Remaining column number +. This is a single decimal number followed by a + plus sign. Since 0 is not a valid column number, an item of 0+ is illegal. A remaining column number refers to that column number and all columns to the right of it, up to and including the last position of the data string value.
- For example, a remaining column number of 11+ means column 11 and all columns to the right, up to the final character position of the source string; if the data value were of length 15, 11+ is the same as 11-15. When a remaining column number has a \ backslash prefix, the same columns are referenced, but in reverse order; if the data value were of length 15, \11+ is the same as 15-11.
- The + plus sign must be followed by a blank, or must be the last item in the mapping string. (You cannot follow the + plus sign with another item unless separated with a space, to make sure you have correctly specified your intentions.)
- To select the entire source string, a remaining column number of 1+ should be used. Because of the auto-reference and auto-copy features, it will often not be necessary to explicitly copy the source string to the result string by using 1+ notation.
- When the starting column of the remaining column number notation is 1+, you can omit the 1 if you wish and just specify this as + alone. The examples all show 1+ to make clear what their purpose is.
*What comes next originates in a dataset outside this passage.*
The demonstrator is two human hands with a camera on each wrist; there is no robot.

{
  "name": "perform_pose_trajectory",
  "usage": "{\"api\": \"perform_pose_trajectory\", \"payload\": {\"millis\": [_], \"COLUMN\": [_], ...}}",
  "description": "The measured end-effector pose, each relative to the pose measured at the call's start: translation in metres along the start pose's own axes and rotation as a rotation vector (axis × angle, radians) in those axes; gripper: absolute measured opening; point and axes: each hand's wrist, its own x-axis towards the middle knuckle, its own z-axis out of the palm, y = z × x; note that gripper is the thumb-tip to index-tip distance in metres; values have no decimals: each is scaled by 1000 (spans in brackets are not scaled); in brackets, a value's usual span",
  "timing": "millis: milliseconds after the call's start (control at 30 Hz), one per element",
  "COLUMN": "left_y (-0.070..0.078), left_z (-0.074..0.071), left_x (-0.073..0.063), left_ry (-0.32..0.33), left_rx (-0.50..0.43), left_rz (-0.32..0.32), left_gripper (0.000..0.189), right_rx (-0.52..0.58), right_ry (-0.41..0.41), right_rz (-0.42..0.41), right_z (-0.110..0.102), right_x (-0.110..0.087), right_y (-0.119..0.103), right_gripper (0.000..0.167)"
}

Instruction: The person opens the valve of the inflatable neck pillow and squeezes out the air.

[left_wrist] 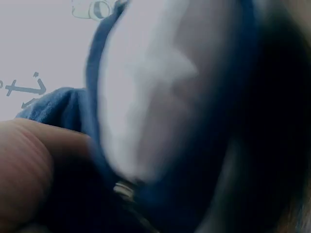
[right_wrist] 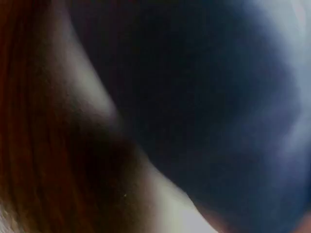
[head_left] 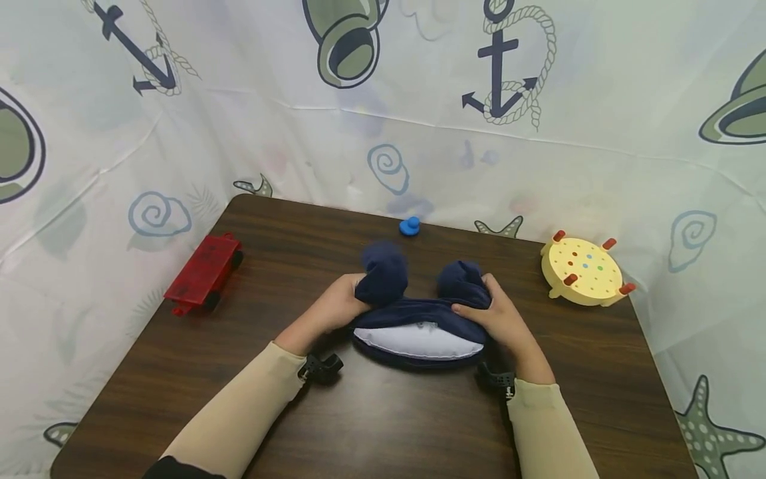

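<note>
A navy neck pillow [head_left: 419,309] lies near the middle of the table, its two rounded ends pointing away from me. Along its near side the cover gapes, showing a white inside [head_left: 419,342]. My left hand [head_left: 336,303] grips the pillow at its left end, and my right hand [head_left: 501,322] grips the right end, thumb on top. A zipper pull [left_wrist: 125,189] shows at one end of the gap in the left wrist view, with part of the left hand [left_wrist: 24,174] beside it. Blurred dark fabric of the pillow [right_wrist: 209,97] fills most of the right wrist view.
On the brown table [head_left: 389,426], a red toy cart [head_left: 206,269] with black wheels stands at the left edge. A small blue knob-like piece [head_left: 409,227] sits at the back edge. At the back right is a yellow round toy [head_left: 583,273] with red-tipped pegs. Printed cloth [head_left: 287,140] hangs behind.
</note>
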Motion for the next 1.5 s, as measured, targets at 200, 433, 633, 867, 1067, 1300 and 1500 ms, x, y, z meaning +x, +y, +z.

Forward column range. This is two decimal numbers separated by a – dash character, such as 1-4. There can be no spaces or delimiters between these two numbers other than the dash. The item is in the format low–high, and character values are taken from the particular found string in forward order from left to right. Neither column numbers can be 0.
Backward column range. This is two decimal numbers separated by a – dash character, such as 4-1. There can be no spaces or delimiters between these two numbers other than the dash. The item is in the format high–low, and character values are taken from the particular found string in reverse order from right to left Note. Since a backward column range is already in reversed order, it is unnecessary and invalid to combine a \ backslash prefix with a backward column range item. That is, use 20-10 rather than \10-20. Neither column numbers can be 0.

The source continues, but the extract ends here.